Implications for Industry and Business Strategies

• Market Exclusivity: The patent provides exclusivity for the protected method within Taiwan, granting the patent holder leverage over local biosimilar producers for the remaining patent term.
• Biosimilar Development: Companies planning to manufacture G-CSF biosimilars in Taiwan must design around these claims, focusing on alternative host cells, expression vectors, or purification processes.
• Patent Challenges: Given the critical stage of patent expiry for some key G-CSF patents globally, TW200716635 could serve as a strategic barrier to entry, delaying or complicating biosimilar launches locally.
• Patent Expiry Risks: Upon lapse or invalidation, market competition is expected to intensify, increasing pressure on innovator companies to innovate or refile.

Legal and Commercial Considerations

• Infringement Risks: Local manufacturers using processes similar to those claimed could face patent infringement proceedings, risking injunctions and damages.
• Innovation Opportunities: The patent’s focus on specific process innovations suggests potential for further process improvement, possibly leading to new, patentable methods.
• Market Timing: Companies involved in biosimilar entry should monitor the patent’s legal status, especially as key G-CSF patents globally expire, making Taiwan an attractive market post-2027.

Key Takeaways

• Scope: TW200716635 protects a specific biotechnological process for producing recombinant human G-CSF and its therapeutic use within Taiwan, emphasizing process innovations covering expression, purification, and formulation.
• Claims: The patent’s claims are broad, covering particular genetic constructs, fermentation conditions, purification techniques, and clinical applications, making it a significant barrier to local biosimilar development.
• Market Impact: The patent secures local manufacturing rights, influencing the competitive landscape, especially as foundational G-CSF patents expire globally.
• Strategic Positioning: Entities should assess the patent’s validity and enforceability, explore design-around strategies, or plan for market entry post-expiry.
• Lifecycle Planning: Stakeholders must align R&D, manufacturing, and legal strategies with the patent timeline, exploiting expiration opportunities for biosimilar proliferation.

FAQs

1. What is the primary innovative aspect protected by Taiwan patent TW200716635?
It protects a specific biotechnological process for producing recombinant human G-CSF, including particular genetic constructs, fermentation parameters, and purification techniques, which collectively distinguish this method from prior art.

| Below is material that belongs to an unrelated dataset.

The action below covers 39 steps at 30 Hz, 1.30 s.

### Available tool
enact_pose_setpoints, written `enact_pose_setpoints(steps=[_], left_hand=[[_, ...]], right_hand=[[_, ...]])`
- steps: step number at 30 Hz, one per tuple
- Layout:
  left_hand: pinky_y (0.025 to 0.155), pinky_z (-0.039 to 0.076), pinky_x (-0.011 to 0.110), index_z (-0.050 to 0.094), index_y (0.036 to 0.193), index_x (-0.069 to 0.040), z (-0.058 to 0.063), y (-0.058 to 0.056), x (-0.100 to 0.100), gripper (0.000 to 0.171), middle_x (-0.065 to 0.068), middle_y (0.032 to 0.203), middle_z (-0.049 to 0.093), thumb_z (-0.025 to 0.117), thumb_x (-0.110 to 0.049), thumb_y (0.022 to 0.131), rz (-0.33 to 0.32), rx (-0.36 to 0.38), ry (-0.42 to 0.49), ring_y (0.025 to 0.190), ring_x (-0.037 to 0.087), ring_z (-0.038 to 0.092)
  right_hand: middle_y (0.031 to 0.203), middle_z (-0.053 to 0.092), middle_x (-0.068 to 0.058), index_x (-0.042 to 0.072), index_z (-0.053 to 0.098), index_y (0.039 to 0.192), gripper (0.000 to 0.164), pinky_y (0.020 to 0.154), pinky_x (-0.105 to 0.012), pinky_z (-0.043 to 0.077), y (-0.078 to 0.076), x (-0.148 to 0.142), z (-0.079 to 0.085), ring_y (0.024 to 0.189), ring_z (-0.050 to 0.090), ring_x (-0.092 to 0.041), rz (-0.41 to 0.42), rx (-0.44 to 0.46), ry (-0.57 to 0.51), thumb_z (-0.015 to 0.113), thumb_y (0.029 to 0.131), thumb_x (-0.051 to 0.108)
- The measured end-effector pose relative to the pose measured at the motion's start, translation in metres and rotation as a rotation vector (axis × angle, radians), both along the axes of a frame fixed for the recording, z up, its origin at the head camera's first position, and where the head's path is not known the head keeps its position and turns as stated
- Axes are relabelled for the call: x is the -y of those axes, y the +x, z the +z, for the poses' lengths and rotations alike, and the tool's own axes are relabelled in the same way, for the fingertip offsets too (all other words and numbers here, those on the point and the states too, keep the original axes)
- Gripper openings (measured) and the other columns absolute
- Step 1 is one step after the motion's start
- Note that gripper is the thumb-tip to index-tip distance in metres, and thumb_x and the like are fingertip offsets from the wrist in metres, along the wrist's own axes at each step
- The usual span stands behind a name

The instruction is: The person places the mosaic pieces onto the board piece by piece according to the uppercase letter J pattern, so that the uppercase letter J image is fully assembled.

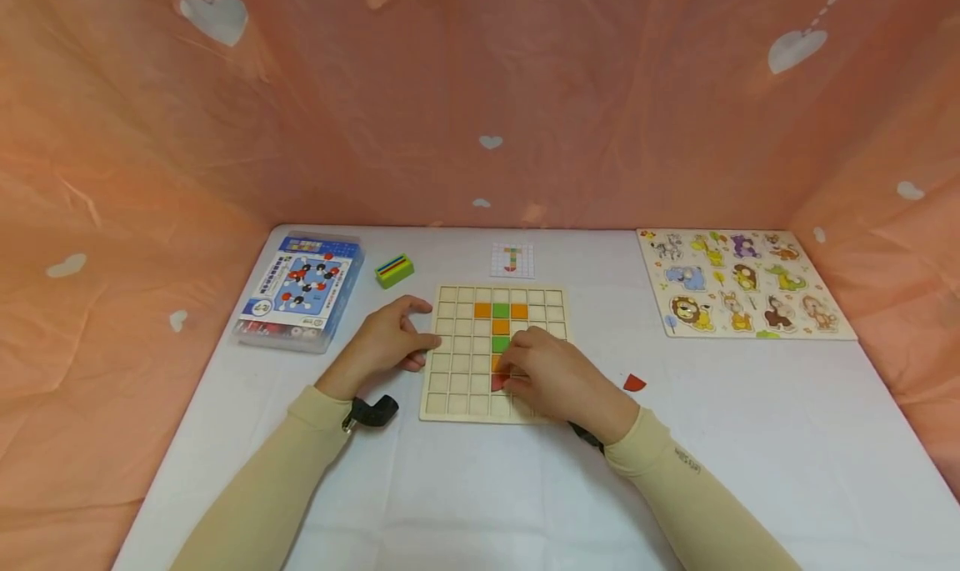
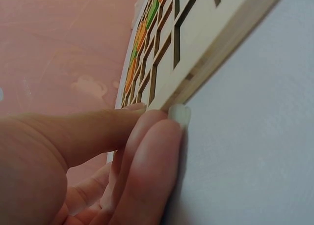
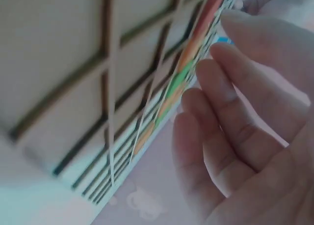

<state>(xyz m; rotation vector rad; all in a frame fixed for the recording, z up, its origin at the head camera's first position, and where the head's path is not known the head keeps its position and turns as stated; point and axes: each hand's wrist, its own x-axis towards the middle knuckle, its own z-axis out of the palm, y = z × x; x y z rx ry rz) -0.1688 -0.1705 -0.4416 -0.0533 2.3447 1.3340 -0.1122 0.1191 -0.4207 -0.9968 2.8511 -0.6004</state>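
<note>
A square wooden grid board (image 1: pixel 459 363) lies on the table. My left hand (image 1: pixel 382 336) grips its left edge; in the left wrist view the thumb (image 2: pixel 113 129) and fingertips meet at the rim. Orange tiles (image 1: pixel 519 311) and green tiles (image 1: pixel 501 344) form a top row and a column. A red rounded piece (image 1: pixel 498 383) sits at the lower end of that column. My right hand (image 1: pixel 551 375) is over it, partly hiding it, fingertips at the piece. The right wrist view shows the red piece (image 3: pixel 208 14) level with the grid, beside loosely bent fingers.
A loose red quarter-round piece (image 1: pixel 634 383) lies right of my right hand. A pattern card (image 1: pixel 513 260) and a green box of coloured sticks (image 1: pixel 394 271) stand behind the board. At left is a plastic molecule-kit case (image 1: pixel 300 292); at right, an animal puzzle board (image 1: pixel 746 283).
</note>
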Motion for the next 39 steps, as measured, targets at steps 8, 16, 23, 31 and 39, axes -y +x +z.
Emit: enact_pose_setpoints(steps=[8, 16, 23, 31, 39], left_hand=[[0.063, 0.065, 0.028, 0.053, 0.151, -0.011, 0.000, -0.001, 0.000, 0.063, 0.012, 0.089, 0.066, 0.084, -0.016, 0.096, -0.001, 0.008, 0.006, 0.066, 0.015, 0.073], [0.063, 0.066, 0.029, 0.053, 0.151, -0.012, 0.002, 0.001, 0.001, 0.064, 0.012, 0.089, 0.066, 0.084, -0.017, 0.096, 0.022, 0.019, -0.002, 0.066, 0.016, 0.072], [0.063, 0.065, 0.028, 0.053, 0.151, -0.013, 0.003, 0.001, -0.002, 0.064, 0.012, 0.090, 0.065, 0.084, -0.017, 0.096, 0.026, 0.026, 0.002, 0.067, 0.016, 0.072], [0.063, 0.065, 0.027, 0.052, 0.152, -0.011, 0.002, 0.002, -0.002, 0.064, 0.011, 0.089, 0.064, 0.084, -0.017, 0.096, 0.015, 0.020, 0.008, 0.066, 0.015, 0.072], [0.064, 0.066, 0.029, 0.053, 0.151, -0.012, 0.003, 0.002, -0.002, 0.063, 0.012, 0.090, 0.065, 0.084, -0.016, 0.096, 0.024, 0.020, -0.005, 0.066, 0.016, 0.072]], right_hand=[[0.106, 0.070, 0.002, 0.012, 0.082, 0.108, 0.015, 0.088, -0.037, 0.062, 0.006, -0.048, 0.003, 0.105, 0.065, -0.017, -0.087, 0.025, 0.010, 0.083, 0.093, 0.012], [0.106, 0.071, 0.002, 0.013, 0.081, 0.107, 0.019, 0.087, -0.038, 0.061, 0.019, -0.108, -0.001, 0.101, 0.064, -0.016, -0.181, 0.007, 0.074, 0.086, 0.090, 0.010], [0.105, 0.072, 0.002, 0.013, 0.082, 0.107, 0.018, 0.090, -0.044, 0.062, 0.026, -0.134, -0.002, 0.103, 0.066, -0.020, -0.230, 0.003, 0.114, 0.086, 0.089, 0.011], [0.102, 0.072, 0.005, 0.018, 0.083, 0.102, 0.016, 0.090, -0.046, 0.061, 0.029, -0.153, -0.001, 0.102, 0.068, -0.021, -0.233, -0.029, 0.129, 0.084, 0.088, 0.009], [0.104, 0.073, 0.003, 0.020, 0.081, 0.101, 0.013, 0.089, -0.047, 0.060, 0.030, -0.159, -0.002, 0.101, 0.068, -0.022, -0.249, -0.037, 0.094, 0.083, 0.091, 0.012]])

2. How does this patent fit within the global patent landscape for G-CSF?
While foundational patents from companies like Amgen have expired, TW200716635 secures local rights, preventing importation or manufacturing of similar biosimilars in Taiwan during its term.

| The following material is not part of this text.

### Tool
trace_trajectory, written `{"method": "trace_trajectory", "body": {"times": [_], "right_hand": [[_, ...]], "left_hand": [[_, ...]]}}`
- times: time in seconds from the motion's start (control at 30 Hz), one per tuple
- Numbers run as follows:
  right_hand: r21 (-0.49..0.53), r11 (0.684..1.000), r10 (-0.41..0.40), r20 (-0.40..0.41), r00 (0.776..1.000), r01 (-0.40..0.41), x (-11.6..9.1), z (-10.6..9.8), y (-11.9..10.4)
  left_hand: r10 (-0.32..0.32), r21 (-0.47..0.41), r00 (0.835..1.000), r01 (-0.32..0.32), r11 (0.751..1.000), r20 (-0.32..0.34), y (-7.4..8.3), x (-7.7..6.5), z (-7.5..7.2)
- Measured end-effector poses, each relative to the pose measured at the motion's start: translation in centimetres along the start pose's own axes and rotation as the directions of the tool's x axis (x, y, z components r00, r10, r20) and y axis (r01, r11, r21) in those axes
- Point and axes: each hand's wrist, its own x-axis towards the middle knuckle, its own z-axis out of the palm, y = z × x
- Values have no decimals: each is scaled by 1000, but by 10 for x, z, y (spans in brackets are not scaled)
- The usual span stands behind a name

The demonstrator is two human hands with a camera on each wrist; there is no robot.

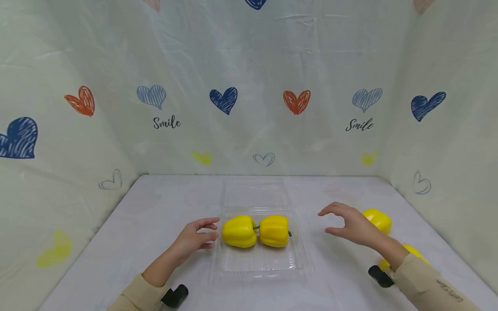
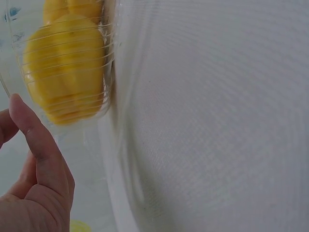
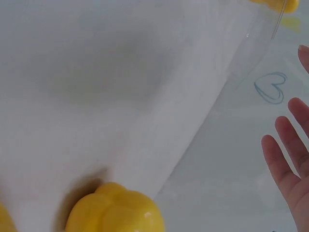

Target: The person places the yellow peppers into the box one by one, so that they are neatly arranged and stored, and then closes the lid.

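Two yellow bell peppers, the left one (image 1: 238, 232) and the right one (image 1: 274, 231), lie side by side in a clear plastic clamshell box (image 1: 253, 264) whose lid (image 1: 254, 193) is folded back away from me. My left hand (image 1: 191, 238) is at the box's left side with fingers loosely bent and nothing held; whether a fingertip touches the wall, I cannot tell. In the left wrist view a pepper (image 2: 67, 67) shows through the ribbed plastic. Right of the box, my right hand (image 1: 352, 223) hovers above the table, thumb and fingers spread apart around nothing.
Two more yellow peppers are on the table's right side: one (image 1: 379, 221) behind my right hand, another (image 1: 415, 251) partly hidden by my right forearm. Pale sheets printed with hearts and "Smile" (image 1: 167, 123) enclose the white table (image 1: 163, 203) at the back and sides.
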Motion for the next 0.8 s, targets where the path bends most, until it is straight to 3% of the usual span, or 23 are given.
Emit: {"method": "trace_trajectory", "body": {"times": [0.3,0.5,0.8], "right_hand": [[-46,999,9,-47,999,-11,-13,-16,14],[-78,994,77,-23,997,-78,-24,-22,20],[-57,992,107,-22,994,-109,-43,-33,30]], "left_hand": [[25,-4,1000,-25,1000,20,0,3,-2],[6,3,1000,-6,1000,2,0,3,0],[-3,5,1000,3,1000,-4,0,2,0]]}}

3. When does TW200716635 expire, and what are the market implications?
The patent is set to expire in 2027, after which biosimilar manufacturers can legally produce similar G-CSF products in Taiwan, intensifying competition.

4. Can companies developing biosimilars in Taiwan circumvent this patent?
Yes, by designing manufacturing processes that do not infringe the specific claims—such as using different host systems, vectors, or purification techniques.

5. What strategic actions should patent holders consider?
They should monitor patent validity and enforceability, explore secondary patents or process improvements, and prepare for market exclusivity expiration by developing new innovations.

References

1. [1] Taiwan Intellectual Property Office (TIPO). Patent TW200716635.
2. [2] U.S. Patent No. 5,824,496. Amgen Inc. (Basis for G-CSF foundational patent).
3. [3] Li, Y., & Zhang, Q. (2020). "Global Patent Landscape of Recombinant G-CSF." Journal of Biotechnology.
4. [4] World Intellectual Property Organization (WIPO). Patent landscape reports.
5. [5] Clinical pharmacology references for G-CSF therapeutics.

Note: This analysis is for informational purposes and does not substitute for legal advice regarding patent enforcement.